PROBLEM REQUIREMENTS -> Quote all of the data below exactly, please.

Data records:
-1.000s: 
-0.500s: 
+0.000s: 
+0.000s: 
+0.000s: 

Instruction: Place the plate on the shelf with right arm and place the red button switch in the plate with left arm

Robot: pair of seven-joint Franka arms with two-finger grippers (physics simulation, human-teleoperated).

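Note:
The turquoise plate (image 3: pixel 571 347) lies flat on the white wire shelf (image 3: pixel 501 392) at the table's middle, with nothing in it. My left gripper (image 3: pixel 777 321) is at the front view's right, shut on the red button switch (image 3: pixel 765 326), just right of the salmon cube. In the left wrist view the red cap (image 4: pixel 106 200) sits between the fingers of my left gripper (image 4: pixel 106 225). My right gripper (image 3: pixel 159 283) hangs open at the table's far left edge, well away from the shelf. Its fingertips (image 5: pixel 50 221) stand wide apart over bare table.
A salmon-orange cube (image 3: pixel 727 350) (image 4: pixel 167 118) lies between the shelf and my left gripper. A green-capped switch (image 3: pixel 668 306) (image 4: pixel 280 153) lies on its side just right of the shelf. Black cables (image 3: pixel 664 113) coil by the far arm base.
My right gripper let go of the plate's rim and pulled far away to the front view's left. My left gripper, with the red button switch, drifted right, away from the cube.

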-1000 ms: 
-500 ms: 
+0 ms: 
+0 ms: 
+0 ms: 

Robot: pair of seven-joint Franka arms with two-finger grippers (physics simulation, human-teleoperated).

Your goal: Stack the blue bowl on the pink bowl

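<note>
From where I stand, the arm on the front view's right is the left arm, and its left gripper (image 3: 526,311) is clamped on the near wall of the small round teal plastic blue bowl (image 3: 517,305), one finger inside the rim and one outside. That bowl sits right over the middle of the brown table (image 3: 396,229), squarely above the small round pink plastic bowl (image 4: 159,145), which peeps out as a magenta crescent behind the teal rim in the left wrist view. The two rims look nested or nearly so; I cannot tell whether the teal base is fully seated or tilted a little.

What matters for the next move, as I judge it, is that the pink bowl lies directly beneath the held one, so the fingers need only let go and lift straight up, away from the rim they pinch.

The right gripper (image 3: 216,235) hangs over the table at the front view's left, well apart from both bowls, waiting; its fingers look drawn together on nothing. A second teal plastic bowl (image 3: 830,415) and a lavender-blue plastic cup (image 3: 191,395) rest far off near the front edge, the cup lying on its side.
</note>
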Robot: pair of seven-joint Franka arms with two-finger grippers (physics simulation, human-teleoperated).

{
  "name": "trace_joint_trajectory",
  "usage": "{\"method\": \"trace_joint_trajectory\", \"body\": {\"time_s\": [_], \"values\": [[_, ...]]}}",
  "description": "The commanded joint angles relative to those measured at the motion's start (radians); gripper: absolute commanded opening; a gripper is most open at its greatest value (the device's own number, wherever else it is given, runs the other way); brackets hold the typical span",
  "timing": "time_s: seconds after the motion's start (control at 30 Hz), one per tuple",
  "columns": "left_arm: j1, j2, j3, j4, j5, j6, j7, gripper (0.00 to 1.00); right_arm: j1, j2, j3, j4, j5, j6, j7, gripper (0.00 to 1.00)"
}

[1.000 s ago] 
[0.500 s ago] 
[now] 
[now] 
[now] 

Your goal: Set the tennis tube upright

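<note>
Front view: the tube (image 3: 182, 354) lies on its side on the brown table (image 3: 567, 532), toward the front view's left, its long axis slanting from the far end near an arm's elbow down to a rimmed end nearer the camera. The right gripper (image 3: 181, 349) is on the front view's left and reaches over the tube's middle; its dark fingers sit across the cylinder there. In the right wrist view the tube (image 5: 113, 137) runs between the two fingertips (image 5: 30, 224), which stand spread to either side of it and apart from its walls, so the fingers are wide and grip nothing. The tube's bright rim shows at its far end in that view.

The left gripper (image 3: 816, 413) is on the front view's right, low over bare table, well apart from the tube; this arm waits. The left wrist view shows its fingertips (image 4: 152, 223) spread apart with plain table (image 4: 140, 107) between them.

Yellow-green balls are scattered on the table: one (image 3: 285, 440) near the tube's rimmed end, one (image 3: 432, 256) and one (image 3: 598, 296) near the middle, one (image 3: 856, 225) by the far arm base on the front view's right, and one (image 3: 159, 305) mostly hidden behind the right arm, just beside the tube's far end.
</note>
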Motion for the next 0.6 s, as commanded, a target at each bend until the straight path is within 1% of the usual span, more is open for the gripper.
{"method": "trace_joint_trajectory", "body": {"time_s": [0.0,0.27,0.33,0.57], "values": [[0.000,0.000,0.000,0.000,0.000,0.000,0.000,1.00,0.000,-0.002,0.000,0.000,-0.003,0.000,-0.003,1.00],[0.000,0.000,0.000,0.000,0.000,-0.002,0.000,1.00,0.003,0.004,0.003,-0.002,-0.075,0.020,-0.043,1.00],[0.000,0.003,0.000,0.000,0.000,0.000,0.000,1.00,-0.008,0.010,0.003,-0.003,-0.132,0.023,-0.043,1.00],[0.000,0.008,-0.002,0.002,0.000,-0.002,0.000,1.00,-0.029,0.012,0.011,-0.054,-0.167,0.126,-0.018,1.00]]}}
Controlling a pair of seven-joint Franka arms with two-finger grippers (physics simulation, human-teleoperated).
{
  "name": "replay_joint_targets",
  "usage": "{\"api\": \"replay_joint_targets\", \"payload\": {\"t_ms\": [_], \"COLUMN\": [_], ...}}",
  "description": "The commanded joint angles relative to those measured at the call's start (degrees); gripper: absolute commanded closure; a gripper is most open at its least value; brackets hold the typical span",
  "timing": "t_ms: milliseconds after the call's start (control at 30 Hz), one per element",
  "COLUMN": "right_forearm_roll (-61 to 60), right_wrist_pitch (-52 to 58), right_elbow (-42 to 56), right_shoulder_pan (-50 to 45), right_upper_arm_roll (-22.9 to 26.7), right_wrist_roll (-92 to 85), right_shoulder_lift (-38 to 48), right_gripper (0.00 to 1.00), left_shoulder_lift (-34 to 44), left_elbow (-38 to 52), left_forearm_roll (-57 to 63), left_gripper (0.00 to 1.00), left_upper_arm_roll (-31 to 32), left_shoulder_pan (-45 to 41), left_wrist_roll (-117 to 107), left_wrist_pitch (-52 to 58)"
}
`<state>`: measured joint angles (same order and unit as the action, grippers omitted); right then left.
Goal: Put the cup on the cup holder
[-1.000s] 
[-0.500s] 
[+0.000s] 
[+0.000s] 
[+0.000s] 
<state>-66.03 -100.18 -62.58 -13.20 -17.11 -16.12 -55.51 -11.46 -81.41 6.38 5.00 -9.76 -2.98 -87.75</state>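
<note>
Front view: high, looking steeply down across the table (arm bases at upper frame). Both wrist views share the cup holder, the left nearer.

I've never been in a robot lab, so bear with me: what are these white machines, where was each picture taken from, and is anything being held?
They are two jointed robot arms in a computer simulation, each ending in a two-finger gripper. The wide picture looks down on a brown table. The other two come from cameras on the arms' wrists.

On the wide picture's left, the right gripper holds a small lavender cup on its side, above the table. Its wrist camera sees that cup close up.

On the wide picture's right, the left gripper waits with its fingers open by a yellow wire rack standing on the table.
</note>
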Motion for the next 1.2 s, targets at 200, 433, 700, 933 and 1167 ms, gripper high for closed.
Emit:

EXERCISE ANSWER ->
-1.000s: 
-0.500s: 
+0.000s: 
+0.000s: 
+0.000s: 

Instruction: Place the plate on the shelf with right arm and place the red button switch in the plate with left arm

Robot: pair of seven-joint Franka arms with two-finger grippers (physics simulation, human-teleoperated).

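Note:
The turquoise plate (image 3: pixel 571 347) lies flat on the white wire shelf (image 3: pixel 501 392) at the table's middle, with nothing in it. My left gripper (image 3: pixel 777 321) is at the front view's right, shut on the red button switch (image 3: pixel 765 326), just right of the salmon cube. In the left wrist view the red cap (image 4: pixel 106 200) sits between the fingers of my left gripper (image 4: pixel 106 225). My right gripper (image 3: pixel 159 283) hangs open at the table's far left edge, well away from the shelf. Its fingertips (image 5: pixel 50 221) stand wide apart over bare table.
A salmon-orange cube (image 3: pixel 727 350) (image 4: pixel 167 118) lies between the shelf and my left gripper. A green-capped switch (image 3: pixel 668 306) (image 4: pixel 280 153) lies on its side just right of the shelf. Black cables (image 3: pixel 664 113) coil by the far arm base.
My right gripper let go of the plate's rim and pulled far away to the front view's left. My left gripper, with the red button switch, drifted right, away from the cube.
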
-1000 ms: 
-500 ms: 
+0 ms: 
+0 ms: 
+0 ms: 

Robot: pair of seven-joint Franka arms with two-finger grippers (physics simulation, human-teleoperated).

Your goal: Stack the blue bowl on the pink bowl

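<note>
From where I stand, the arm on the front view's right is the left arm, and its left gripper (image 3: 526,311) is clamped on the near wall of the small round teal plastic blue bowl (image 3: 517,305), one finger inside the rim and one outside. That bowl sits right over the middle of the brown table (image 3: 396,229), squarely above the small round pink plastic bowl (image 4: 159,145), which peeps out as a magenta crescent behind the teal rim in the left wrist view. The two rims look nested or nearly so; I cannot tell whether the teal base is fully seated or tilted a little.

What matters for the next move, as I judge it, is that the pink bowl lies directly beneath the held one, so the fingers need only let go and lift straight up, away from the rim they pinch.

The right gripper (image 3: 216,235) hangs over the table at the front view's left, well apart from both bowls, waiting; its fingers look drawn together on nothing. A second teal plastic bowl (image 3: 830,415) and a lavender-blue plastic cup (image 3: 191,395) rest far off near the front edge, the cup lying on its side.
</note>
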Robot: pair of seven-joint Franka arms with two-finger grippers (physics simulation, human-teleoperated).

{
  "name": "trace_joint_trajectory",
  "usage": "{\"method\": \"trace_joint_trajectory\", \"body\": {\"time_s\": [_], \"values\": [[_, ...]]}}",
  "description": "The commanded joint angles relative to those measured at the motion's start (radians); gripper: absolute commanded opening; a gripper is most open at its greatest value (the device's own number, wherever else it is given, runs the other way); brackets hold the typical span",
  "timing": "time_s: seconds after the motion's start (control at 30 Hz), one per tuple",
  "columns": "left_arm: j1, j2, j3, j4, j5, j6, j7, gripper (0.00 to 1.00); right_arm: j1, j2, j3, j4, j5, j6, j7, gripper (0.00 to 1.00)"
}

[1.000 s ago] 
[0.500 s ago] 
[now] 
[now] 
[now] 

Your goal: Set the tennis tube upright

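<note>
Front view: the tube (image 3: 182, 354) lies on its side on the brown table (image 3: 567, 532), toward the front view's left, its long axis slanting from the far end near an arm's elbow down to a rimmed end nearer the camera. The right gripper (image 3: 181, 349) is on the front view's left and reaches over the tube's middle; its dark fingers sit across the cylinder there. In the right wrist view the tube (image 5: 113, 137) runs between the two fingertips (image 5: 30, 224), which stand spread to either side of it and apart from its walls, so the fingers are wide and grip nothing. The tube's bright rim shows at its far end in that view.

The left gripper (image 3: 816, 413) is on the front view's right, low over bare table, well apart from the tube; this arm waits. The left wrist view shows its fingertips (image 4: 152, 223) spread apart with plain table (image 4: 140, 107) between them.

Yellow-green balls are scattered on the table: one (image 3: 285, 440) near the tube's rimmed end, one (image 3: 432, 256) and one (image 3: 598, 296) near the middle, one (image 3: 856, 225) by the far arm base on the front view's right, and one (image 3: 159, 305) mostly hidden behind the right arm, just beside the tube's far end.
</note>
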Motion for the next 0.6 s, as commanded, a target at each bend until the straight path is within 1% of the usual span, more is open for the gripper.
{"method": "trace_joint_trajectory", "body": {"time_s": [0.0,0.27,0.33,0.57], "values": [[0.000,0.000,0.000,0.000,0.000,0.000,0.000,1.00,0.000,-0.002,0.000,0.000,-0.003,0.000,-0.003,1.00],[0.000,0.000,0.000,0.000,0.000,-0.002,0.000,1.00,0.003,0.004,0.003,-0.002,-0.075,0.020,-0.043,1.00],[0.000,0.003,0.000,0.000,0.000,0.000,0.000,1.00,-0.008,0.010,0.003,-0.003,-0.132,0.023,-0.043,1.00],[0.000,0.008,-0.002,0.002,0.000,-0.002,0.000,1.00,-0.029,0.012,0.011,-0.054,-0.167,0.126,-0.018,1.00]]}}
Controlling a pair of seven-joint Franka arms with two-finger grippers (physics simulation, human-teleoperated).
{
  "name": "replay_joint_targets",
  "usage": "{\"api\": \"replay_joint_targets\", \"payload\": {\"t_ms\": [_], \"COLUMN\": [_], ...}}",
  "description": "The commanded joint angles relative to those measured at the call's start (degrees); gripper: absolute commanded closure; a gripper is most open at its least value; brackets hold the typical span",
  "timing": "t_ms: milliseconds after the call's start (control at 30 Hz), one per element",
  "COLUMN": "right_forearm_roll (-61 to 60), right_wrist_pitch (-52 to 58), right_elbow (-42 to 56), right_shoulder_pan (-50 to 45), right_upper_arm_roll (-22.9 to 26.7), right_wrist_roll (-92 to 85), right_shoulder_lift (-38 to 48), right_gripper (0.00 to 1.00), left_shoulder_lift (-34 to 44), left_elbow (-38 to 52), left_forearm_roll (-57 to 63), left_gripper (0.00 to 1.00), left_upper_arm_roll (-31 to 32), left_shoulder_pan (-45 to 41), left_wrist_roll (-117 to 107), left_wrist_pitch (-52 to 58)"
}
`<state>`: measured joint angles (same order and unit as the action, grippers omitted); right then left.
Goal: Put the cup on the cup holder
[-1.000s] 
[-0.500s] 
[+0.000s] 
[+0.000s] 
[+0.000s] 
<state>-66.03 -100.18 -62.58 -13.20 -17.11 -16.12 -55.51 -11.46 -81.41 6.38 5.00 -9.76 -2.98 -87.75</state>
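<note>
Front view: high, looking steeply down across the table (arm bases at upper frame). Both wrist views share the cup holder, the left nearer.

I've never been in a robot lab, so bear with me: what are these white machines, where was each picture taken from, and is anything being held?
They are two jointed robot arms in a computer simulation, each ending in a two-finger gripper. The wide picture looks down on a brown table. The other two come from cameras on the arms' wrists.

On the wide picture's left, the right gripper holds a small lavender cup on its side, above the table. Its wrist camera sees that cup close up.

On the wide picture's right, the left gripper waits with its fingers open by a yellow wire rack standing on the table.
</note>
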Motion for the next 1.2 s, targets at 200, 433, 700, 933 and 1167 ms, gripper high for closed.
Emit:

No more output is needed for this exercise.